The COVID-19 pandemic demonstrated the fragility of the global supply chain. Multiple break points led to the worldwide clamor for personal protective equipment and other critical supplies. These challenges included public health shutdowns that interrupted manufacturing, border restrictions that impacted shipping, staffing shortages, raw material gaps and a reliance on supplies from China, the original COVID hotspot.
Five years later, another disaster would once again buckle the healthcare supply chain – this time domestically when Hurricane Helene decimated a Baxter plant in North Carolina that produces 60% of the US supply of IV solutions.
For New Jersey hospitals, supported by NJHA, the emergency response included daily statewide surveys to gauge supply availability and potential patient impact, distributing conservation measures to preserve critical supplies, coordinating closely with the Governor’s Office and N.J. Department of Health, and advocating with the U.S. Food and Drug Administration and the congressional delegation to maximize domestic production and increase imports. And, perhaps most importantly, providers worked through NJHA to facilitate in-state transfer of just-in-time supplies to protect patients.
Hospitals strive to innovate with supply chain technology to identify areas for improvement such as visibility, integration, inventory management and vendor relationships that lead to a more resilient supply chain.

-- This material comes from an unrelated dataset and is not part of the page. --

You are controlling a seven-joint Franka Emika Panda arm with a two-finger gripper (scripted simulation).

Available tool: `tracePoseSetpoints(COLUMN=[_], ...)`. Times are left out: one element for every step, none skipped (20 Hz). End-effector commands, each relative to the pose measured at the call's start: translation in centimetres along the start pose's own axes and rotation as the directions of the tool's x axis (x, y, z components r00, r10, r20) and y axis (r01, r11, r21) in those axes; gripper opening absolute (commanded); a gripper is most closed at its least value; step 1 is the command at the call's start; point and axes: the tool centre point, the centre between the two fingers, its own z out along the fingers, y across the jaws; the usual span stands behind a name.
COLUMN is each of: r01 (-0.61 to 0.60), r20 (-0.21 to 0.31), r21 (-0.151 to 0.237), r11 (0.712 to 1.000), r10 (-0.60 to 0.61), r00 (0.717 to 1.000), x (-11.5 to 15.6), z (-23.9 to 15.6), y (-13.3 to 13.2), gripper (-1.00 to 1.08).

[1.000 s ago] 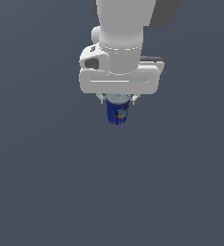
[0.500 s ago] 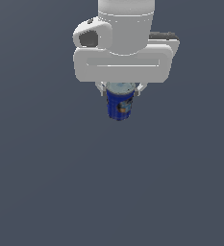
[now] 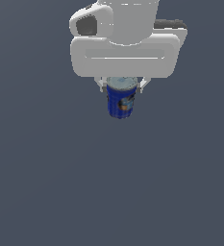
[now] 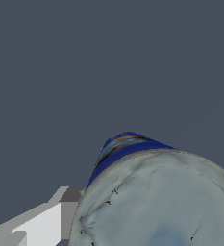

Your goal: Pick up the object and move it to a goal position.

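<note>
Dark-blue can (image 3: 121,100) gripped near its silvery top by end effector (image 3: 121,87), body hanging free for carrying to goal.

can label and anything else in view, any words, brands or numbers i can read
None can be read.
can: its dark-blue side carries an orange-and-white mark, too blurred to make out any letters in either view.
can top: pale silvery, only faint dark specks, no text.
gripper: plain white body, no lettering or numbers visible.
</note>
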Motion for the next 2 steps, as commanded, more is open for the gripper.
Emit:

With 34 fatalities and more than $70 billion in property damage, Superstorm Sandy ranks as the most significant natural disaster in New Jersey history. The storm destroyed 346,000 homes and left more than 2 million households without power for an extended period.
In a testament to the preparedness of New Jersey’s healthcare teams, 100 EMS Task Force units were activated, 137 healthcare facilities lost power, and two hospitals and 11 long-term care facilities were evacuated without incident.
However, the state is increasingly vulnerable to natural disasters that are becoming more severe and frequent – from flooding to wildfires to winter storms.
From 1980–2024, New Jersey experienced 75 confirmed weather/climate disasters with losses exceeding $1 billion each. That’s an average of $1.7 billion in events annually over a 44-year period, according to the National Centers for Environmental Information. The pace is accelerating, with the most recent five years (2020–2024) recording an average of 5.2 events with a toll of $1 billion or more.
Experts attribute the rise to a combination of factors including climate change and rising global temperatures, increased exposure with development in disaster-prone areas and an aging infrastructure for critical systems.
Adapting to the growing threat requires updating risk assessment and emergency response plans and upgrading infrastructure and backup systems. These actions require significant investment, and government funding is an essential part of building health system resilience.
The Spanish Flu of 1918 resulted in 10,000 to 20,000 deaths in New Jersey. A century later, COVID-19 has claimed more than 37,000 lives in New Jersey and 1.2 million across the US.
Are we prepared for the next big outbreak?
“Our public health system was strained to its limits during COVID-19, and I fear for the next emerging health threat,” Bennett says. “Infectious diseases don’t stop at borders.”
Amid high activity in seasonal influenza and growing concerns over measles outbreaks, bird flu continues to spread among flocks, dairy herds and people who come into contact with them. So far, there has been no confirmed human-to-human transmission of the H5NI bird flu, but the virus could mutate to make that leap, Bennett says.
“If our emergency preparedness doesn’t keep pace, we will once again find ourselves confronting a huge threat,” Bennett says. “That’s why New Jersey’s healthcare providers never rest.”